For businesses looking for a mid-to-long term funding solution, we recommend a tailored Invoice Finance facility. For businesses needing access to working capital in the short term, we recommend a customised unsecured Business Loan.
Let’s take a closer look at both of these working capital solutions.
Invoice Finance
Invoice Finance is a financial solution that allows businesses to access working capital without the need to use property or other assets as security. Instead, it leverages the business’s outstanding invoices – using accounts receivable as collateral for borrowing funds.
How does it work? Rather than providing collateral, your business simply submits designated outstanding invoices to ScotPac and receives up to 85% of their value in advance. The remaining balance is released once your customers settle the invoices – less any applicable fees. Invoice Finance can scale with your business, making it a great option for a wide range of SMEs.
Unsecured Business Loans
Not all business loans from ScotPac require collateral. In fact, 80% of our loans are unsecured. This means that SMEs can access fast, flexible working capital ranging from $10,000 up to $200,000 without having to offer personal or business property as security.
Unsecured Business Loans enable SMEs to access funding within 24 hours of approval, with the approval process completed entirely online and quicker than traditional secured loans from a bank.

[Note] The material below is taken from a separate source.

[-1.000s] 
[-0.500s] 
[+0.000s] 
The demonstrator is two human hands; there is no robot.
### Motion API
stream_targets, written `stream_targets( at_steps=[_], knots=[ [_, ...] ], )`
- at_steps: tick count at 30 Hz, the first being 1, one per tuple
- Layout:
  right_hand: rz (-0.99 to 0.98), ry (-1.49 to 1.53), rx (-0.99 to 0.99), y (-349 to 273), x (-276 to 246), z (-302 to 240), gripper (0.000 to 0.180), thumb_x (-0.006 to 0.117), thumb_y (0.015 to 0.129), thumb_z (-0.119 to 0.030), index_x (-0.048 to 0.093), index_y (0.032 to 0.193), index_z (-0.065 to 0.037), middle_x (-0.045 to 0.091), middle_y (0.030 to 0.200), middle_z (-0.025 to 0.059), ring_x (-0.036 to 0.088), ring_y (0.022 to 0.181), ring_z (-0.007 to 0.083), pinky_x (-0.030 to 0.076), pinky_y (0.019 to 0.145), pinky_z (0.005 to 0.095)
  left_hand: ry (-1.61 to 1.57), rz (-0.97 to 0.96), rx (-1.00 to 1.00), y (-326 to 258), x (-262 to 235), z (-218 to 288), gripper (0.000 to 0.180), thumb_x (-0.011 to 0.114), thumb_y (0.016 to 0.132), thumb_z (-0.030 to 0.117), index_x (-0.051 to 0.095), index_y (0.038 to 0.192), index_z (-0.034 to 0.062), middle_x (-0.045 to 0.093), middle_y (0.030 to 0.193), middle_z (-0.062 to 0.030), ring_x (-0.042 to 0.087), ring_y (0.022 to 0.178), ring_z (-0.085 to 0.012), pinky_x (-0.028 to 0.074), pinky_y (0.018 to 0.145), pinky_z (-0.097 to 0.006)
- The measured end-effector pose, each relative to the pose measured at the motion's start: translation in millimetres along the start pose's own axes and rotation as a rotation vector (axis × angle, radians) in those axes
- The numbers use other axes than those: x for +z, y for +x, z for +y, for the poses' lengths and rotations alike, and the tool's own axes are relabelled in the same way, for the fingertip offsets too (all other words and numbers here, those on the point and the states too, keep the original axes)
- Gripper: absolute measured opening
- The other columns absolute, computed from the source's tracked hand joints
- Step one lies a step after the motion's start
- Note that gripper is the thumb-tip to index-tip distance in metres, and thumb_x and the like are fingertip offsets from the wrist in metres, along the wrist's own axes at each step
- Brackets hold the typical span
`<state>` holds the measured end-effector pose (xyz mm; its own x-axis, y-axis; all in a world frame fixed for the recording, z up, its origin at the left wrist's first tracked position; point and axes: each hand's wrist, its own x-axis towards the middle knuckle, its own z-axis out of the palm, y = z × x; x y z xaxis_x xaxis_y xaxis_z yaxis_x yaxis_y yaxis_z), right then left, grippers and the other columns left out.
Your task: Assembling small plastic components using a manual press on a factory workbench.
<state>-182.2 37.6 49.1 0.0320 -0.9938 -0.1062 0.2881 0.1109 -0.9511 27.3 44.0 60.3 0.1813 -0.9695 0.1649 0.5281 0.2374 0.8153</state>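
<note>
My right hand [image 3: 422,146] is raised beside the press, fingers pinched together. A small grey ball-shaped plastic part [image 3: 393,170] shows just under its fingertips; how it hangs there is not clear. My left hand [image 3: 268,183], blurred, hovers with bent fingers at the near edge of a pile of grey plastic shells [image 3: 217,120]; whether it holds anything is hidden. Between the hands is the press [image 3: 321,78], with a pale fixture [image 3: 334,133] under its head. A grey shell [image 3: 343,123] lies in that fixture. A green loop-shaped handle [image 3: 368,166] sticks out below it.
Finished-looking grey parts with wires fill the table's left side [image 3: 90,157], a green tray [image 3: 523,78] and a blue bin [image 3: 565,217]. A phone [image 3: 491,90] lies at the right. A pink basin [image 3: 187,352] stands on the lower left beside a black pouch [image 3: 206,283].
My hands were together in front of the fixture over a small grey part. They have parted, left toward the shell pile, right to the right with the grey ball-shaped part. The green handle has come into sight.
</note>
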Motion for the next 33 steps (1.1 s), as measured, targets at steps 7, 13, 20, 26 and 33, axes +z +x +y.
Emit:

How does it work? The Boost Business Loan from ScotPac is based on your business’s average cash flow. We lend up to 100% of monthly sales, and with no industry restrictions, this means a wider range of businesses can access quick and straightforward funding.
What can non-collateral finance be used for?
In addition to the speed at which both Invoice Finance and unsecured Business Loans can be accessed, the flexibility in what these funding solutions can be used for is a significant advantage.
1. Cash Flow Management
Whether your business faces seasonal sales fluctuations, market shocks, or general cash flow challenges, both Invoice Finance and unsecured Business Loans can help. As mentioned above, Invoice Finance is recommended for businesses looking to manage cash flow over the medium to long term, whilst unsecured loans are best for short-term cash flow management needs.
2. Fuel Growth
Businesses looking to expand may not have the cash on hand to fund that growth. Both Invoice Finance and unsecured Business Loans allows for access to working capital to take advantage of market opportunities. The right option from both of these finance solutions will depend on your business’s growth plan, time horizon and business objectives,
3. Capital Disruption
Even businesses with strong cash flow management can suffer from external market shocks or changes to customer demand. When these capital disruptions occur, it can be difficult to fund ongoing operations or weather out the macroeconomic storm. Without needing assets as collateral, Invoice Finance and unsecured Business Loans offer accessible and fast access to much needed cash.
4. Asset and Inventory Investment
If your business needs to invest in new assets, such as machinery, stock or equipment, unsecured loans can be invaluable. Alternatively, Asset Finance allows businesses to acquire new or used assets – supporting both immediate operations and long-term growth.
5. Purchasing a Business
For entrepreneurs seeking funding to help purchase an existing business, both Invoice Finance and unsecured Business Loans can be tailored to your needs. Without the need for collateral, funding facilities are based on the average monthly turnover of the business in question and/or the creditworthiness of its customers.
ScotPac – the trusted partner for working capital solutions
Why choose ScotPac for your working capital solutions? As the largest non-bank lender in Australia and New Zealand, we bring over 35 years of experience to support over 8,500 customers and provide $23.9 billion in funding annually. But what truly sets us apart is our client-centric approach.